In the meantime, my ex continued to threaten me and make my life as difficult as possible by dragging out the divorce and withholding child maintenance payments etc. But much worse, as our kids got older, he became controlling and abusive with them too (I won’t go onto more details but just to say that the courts were involved, and for their own safety the kids now haven’t seen their dad for a few years. It was obviously an awful time for them but they’re doing really well now).
It was really difficult seeing my aunt and cousin take my ex’s side through all of this – my cousin even used to go away regularly with him – and so I cut all ties with them a few years back.
And now I’m going to see them at a reunion soon.
So the thing is, I’m autistic.
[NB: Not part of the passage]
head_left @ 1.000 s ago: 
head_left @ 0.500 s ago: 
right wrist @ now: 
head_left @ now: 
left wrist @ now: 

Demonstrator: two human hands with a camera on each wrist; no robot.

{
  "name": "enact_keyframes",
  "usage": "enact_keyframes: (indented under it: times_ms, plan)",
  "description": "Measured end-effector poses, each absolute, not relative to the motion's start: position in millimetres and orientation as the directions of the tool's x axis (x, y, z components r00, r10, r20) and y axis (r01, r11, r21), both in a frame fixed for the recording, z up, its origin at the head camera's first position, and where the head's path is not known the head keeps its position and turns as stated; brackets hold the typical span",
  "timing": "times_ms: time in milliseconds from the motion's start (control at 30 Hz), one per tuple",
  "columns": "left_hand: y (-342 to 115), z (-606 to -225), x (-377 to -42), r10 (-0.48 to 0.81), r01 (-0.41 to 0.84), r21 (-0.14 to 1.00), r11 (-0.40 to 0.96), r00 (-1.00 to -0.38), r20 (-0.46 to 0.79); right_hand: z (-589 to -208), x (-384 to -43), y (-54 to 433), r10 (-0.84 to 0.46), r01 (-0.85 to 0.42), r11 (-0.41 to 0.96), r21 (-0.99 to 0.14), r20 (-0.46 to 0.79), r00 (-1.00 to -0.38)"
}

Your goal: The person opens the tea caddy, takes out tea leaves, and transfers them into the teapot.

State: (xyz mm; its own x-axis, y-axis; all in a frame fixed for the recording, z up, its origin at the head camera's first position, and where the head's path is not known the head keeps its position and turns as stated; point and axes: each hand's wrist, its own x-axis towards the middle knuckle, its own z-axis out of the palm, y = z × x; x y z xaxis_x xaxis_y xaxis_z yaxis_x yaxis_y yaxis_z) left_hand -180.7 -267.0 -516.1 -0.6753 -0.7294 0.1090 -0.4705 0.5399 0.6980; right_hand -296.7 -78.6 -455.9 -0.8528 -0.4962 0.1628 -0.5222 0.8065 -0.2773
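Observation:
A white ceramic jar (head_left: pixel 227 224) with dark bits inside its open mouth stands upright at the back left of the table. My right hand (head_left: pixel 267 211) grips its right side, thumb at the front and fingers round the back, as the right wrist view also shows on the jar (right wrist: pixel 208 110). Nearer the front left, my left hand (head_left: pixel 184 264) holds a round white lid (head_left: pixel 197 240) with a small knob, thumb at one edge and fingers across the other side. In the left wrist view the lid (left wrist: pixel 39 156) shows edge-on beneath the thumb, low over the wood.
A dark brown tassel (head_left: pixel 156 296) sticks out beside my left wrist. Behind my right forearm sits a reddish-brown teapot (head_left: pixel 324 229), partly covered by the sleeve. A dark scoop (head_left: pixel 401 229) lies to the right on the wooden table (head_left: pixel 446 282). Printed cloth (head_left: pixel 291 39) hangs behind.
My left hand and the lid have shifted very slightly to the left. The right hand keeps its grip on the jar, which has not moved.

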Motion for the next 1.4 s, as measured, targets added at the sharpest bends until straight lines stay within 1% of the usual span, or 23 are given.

I often feel quite awkward in social situations, and the thought of arguments is really stressful for me. I want to go to the reunion to see my other cousins, I don’t want to miss it because I’m avoiding my aunt and cousin. But I’m also not sure I’m capable of smiling and making nice with them and pretending that everything is fine. But neither do I want to cause an atmosphere at the reunion or get into an argument.
I keep stressing myself out by imagining how the conversation with my aunt and cousin might go. It’s exhausting! And I just don’t know how one is supposed to act in a situation like this. I would appreciate some thoughts on how best to handle it. Thanks.